Her fırsatta halkın içinde olduklarını, agoradan kopmadıklarını ifade eden bu dergi şairleri nedense yazdıkları şiirleri, korunmuş mekânlarda, okuruyla aralarına mesafe koyarak kültür merkezi ve benzeri yerlerde okuyorlar. Şiiri, kültür merkezlerinin salonlarıyla miting alanı arasına sıkıştıran köftehor şiir esnafı, siz birden bire sokak ortasında şiir okumaya başlamak nedir unutmuşsunuz. Mısralarınız ayakkabı boyacılarının sandıklarına çarpmıyor. Göbeğinizin çapı genişlemiş, klimalı odalarda ve yumuşak koltuklarda ilham perisine sarkıntılık eder olmuşsunuz. İtibar peşindesiniz, şiirin hatırını kırmışsınız.

İşte burada biz devreye giriyor, masa başı şairlerinin façasını yağmurlu mısralarımızla aşağıya alıyoruz. Şiir, kültür merkezlerinde okunmak için yazılmaz. Kendini beğendirmek için şaklabanlığa şiir alet edilemez. Şairlik bir poz değildir. Edebifikir şairleri olarak, bizi büyüten, besleyen yerleri unutmadık. Kültür merkezlerinde okunsun diye şiir yazmadık hiçbir zaman. Edebifikir şairleri sokağın ortasından damıttığı şiirlerini, sokağın göbeğine bırakır. Biz sıcak koltuklarına kurulmuş şallı kızlara değil, sokak çocuklarına ve çingenelere şiir okumayı tercih ederiz.

Bu Cuma Kadıköy’ün göbeğinde şiirlerimizi okuyoruz. İskele Camiinden yatsı namazının akabinde birlikte yüksek sesle mısra okuyarak Kadıköy’ün göbeğine yürüyen bir kalabalık görürseniz siz de dâhil olun!

editor@edebifikir.com

DİĞER YAZILAR

12 Yorum

  • Talat , 25/10/2017

    Sulhi ceylan bu buluşmalarda ödediği çay paralarıyla iki-üç garibanı sevindirse ya… Aç susuz bir sürü gariban yaşıyor.

  • Süheyla Bayrav , 29/11/2016

    nümayiş yapılmayalı çok zaman olmuş.

  • plikralis , 21/11/2014

    herkes kendi sevdiği şairin şiirini okusun
    akaraca çıksın ve hepinize

    “birlikteyiz… şimdilik”

    desin.

    bu kadar acı
    yeter bence.

  • mine , 21/11/2014

    kadıköy sokakları gerçek sanatına kavuşacak

  • Antep Baklavası , 20/11/2014

    sizi karşı kaldırımdan izleyeceğim

  • dutturu dunya , 20/11/2014

    Şiiri sahipsiz bırakmamak kucaklamak güzel ama bu sefer Feridüddin hakli birakalimda bu sefer feriduddine kalsin derim.

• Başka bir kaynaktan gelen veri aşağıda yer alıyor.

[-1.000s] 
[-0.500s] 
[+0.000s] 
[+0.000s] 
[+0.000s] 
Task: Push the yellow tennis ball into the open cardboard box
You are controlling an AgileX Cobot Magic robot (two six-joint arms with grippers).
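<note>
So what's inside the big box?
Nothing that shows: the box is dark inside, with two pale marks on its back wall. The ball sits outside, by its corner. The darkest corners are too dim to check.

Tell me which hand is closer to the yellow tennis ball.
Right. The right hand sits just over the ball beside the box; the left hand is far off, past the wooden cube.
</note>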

  • narenciye , 20/11/2014

    aydoğan k’yla selfie çekinirsek gelirim

  • gribal enfeksiyon , 19/11/2014

    A. Karaca vals yaparsa gelirim.

  • okure , 19/11/2014

    Sesinizi gökyüzü kucaklasın gelemeyecek olanların dinlemesi icin olmadı hissetmesi için.. Ayrıca, Gec bile kaldiniz diyen olmadi mi?!?

  • Feridüddin Engels , 18/11/2014

    Bu nümâyişin tepki olarak doğduğu yapıyı iyi irdelemişsiniz. Haklısınız.

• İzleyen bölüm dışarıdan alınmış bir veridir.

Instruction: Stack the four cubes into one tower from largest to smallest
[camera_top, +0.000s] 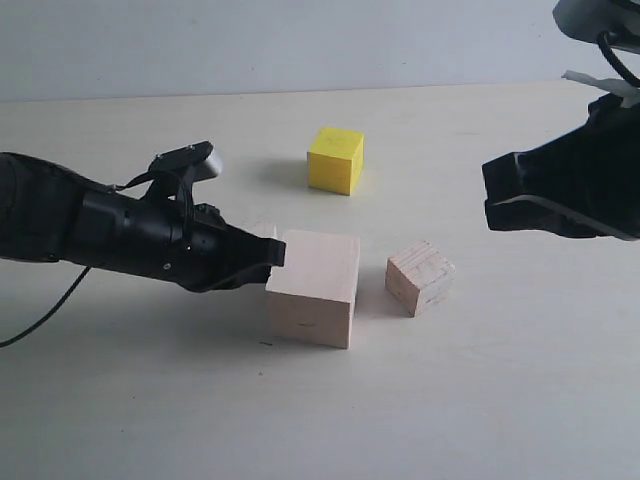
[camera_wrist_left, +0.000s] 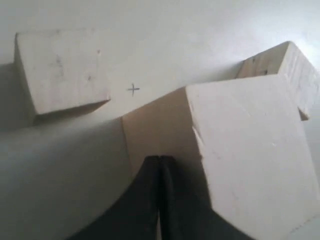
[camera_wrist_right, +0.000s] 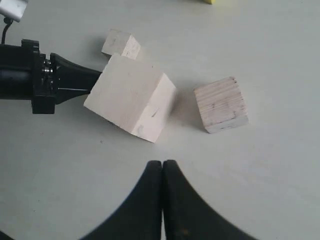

    Lâkin, kalmaz ama bana kalırsa eğer, ortaya koyduğunuz alternatif de, şiiri bilmem ama, bizim has kültür yapımız ve alışkanlıklarımız içine dâhil olabilecek bir usûle sahip değil gibi duruyor.
    Tamam, şiiri korunaklı salonlarda hijyenik ellere bırakmayalım, elitist avuçlara alkışlatmayalım fakat şiiri, maczubâne bir şekilde, ordan oraya yetişmek için can havliyle koşan insanların bulunduğu caddelere salıp, trafiklerini mi aksatalım? İçimizdeki o aşkın coşkuyu, mevzû ile hiçbir alâkası olmayan, hatta çoğunun da bu durumdan hoşlanmadığı kalabalıkların hissiz bakan, kimi zaman da alaylayıcı ve hatta kimi zaman haklı da olarak ayıplayıcı gözlerine mi salalım? ( Burada kalabalıklar hor görülmüyor, yalnızca kalabalıkların gerçeği hatırlatılıyor.)

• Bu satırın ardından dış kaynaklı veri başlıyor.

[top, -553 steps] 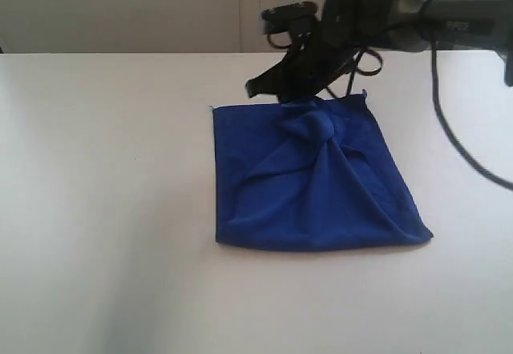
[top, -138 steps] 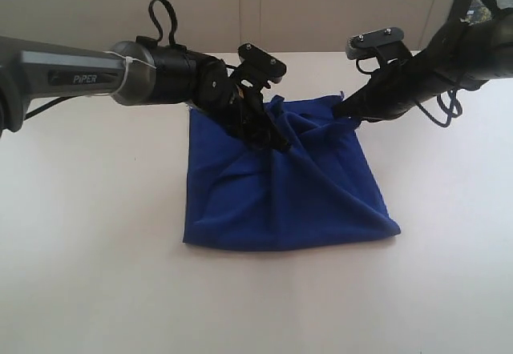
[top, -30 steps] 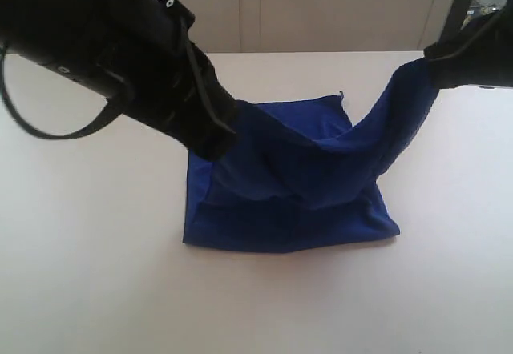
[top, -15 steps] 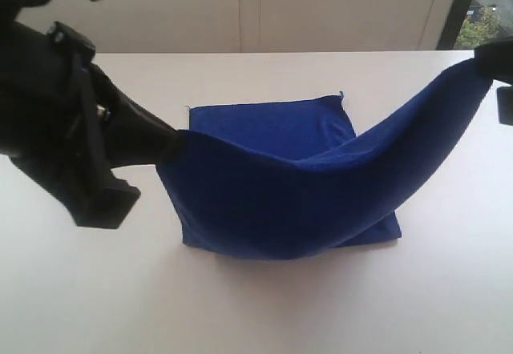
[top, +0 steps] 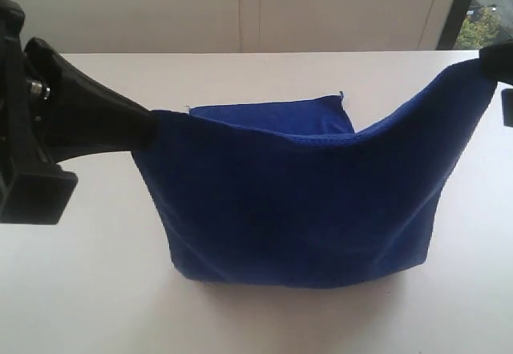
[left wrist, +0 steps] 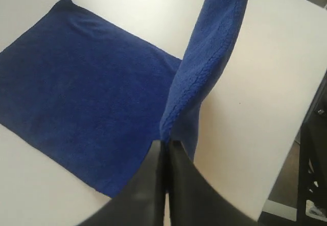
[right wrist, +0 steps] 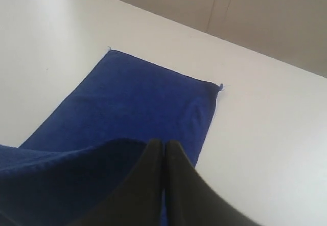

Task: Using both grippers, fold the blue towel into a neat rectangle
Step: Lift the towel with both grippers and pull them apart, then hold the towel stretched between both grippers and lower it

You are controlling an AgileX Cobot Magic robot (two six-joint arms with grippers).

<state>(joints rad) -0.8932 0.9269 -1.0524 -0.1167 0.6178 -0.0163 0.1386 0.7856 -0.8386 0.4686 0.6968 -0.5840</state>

    Bir de alternatif olarak sunduğunuz bu etkinlik, usûl bakımından ‘biz’e pek ait durmadığı gibi, aynı zamanda Taksim’de, Kadıköy’de bir anda kalabalığın içinden “yeşil parkalarıyla” (afedersiniz) fırtlayan, ellerinde dergileri ile bağır bağır bağıran arkadaşların yapıp ettiklerine daha çok benzemekte.
    Velhâsıl, kalmaz ama bana kalırsa, bizim güzide halk, böyle şeylerden pek hoşlanmaz, ayıplar. “Tövbe estağfirullah” çeker.

    E ne yapacağız o vakit?
    Burada asıl sorun sanırım mekân. Yani eleştirmekte haklı olduğunuz yapının etkinliklerinde seçilen mekanlar, halktan kopuk, korunaklı, elitist, rüzgârın sallamadığı, yağmurun ıslatmadığı yerler.

    Şimdi illâ ki gidip oturduğunuz, müdâvimi olduğunuz, takıldığınız ve halkın da takıldığı yağmurun da güneşin de takıldığı açık mekanlar, işletmeler vardır. Yahut her belediyenin yaptığı yeşilliği bol, insan ve araç trafiğinin olmadığı, az heykelli, ortası göletli, topraklı taşlı parklar da mevcuttur. Seçin bunlardan birini, yapın buradan da duyurunuzu halka, gelen gelsin otursun. Sonra illa ki seçtiğiniz mekânın etrafında akan insan trafiğinden de görüp gelenler olacaktır. Sanki böylesi daha usturuplu olur gibi geliyor.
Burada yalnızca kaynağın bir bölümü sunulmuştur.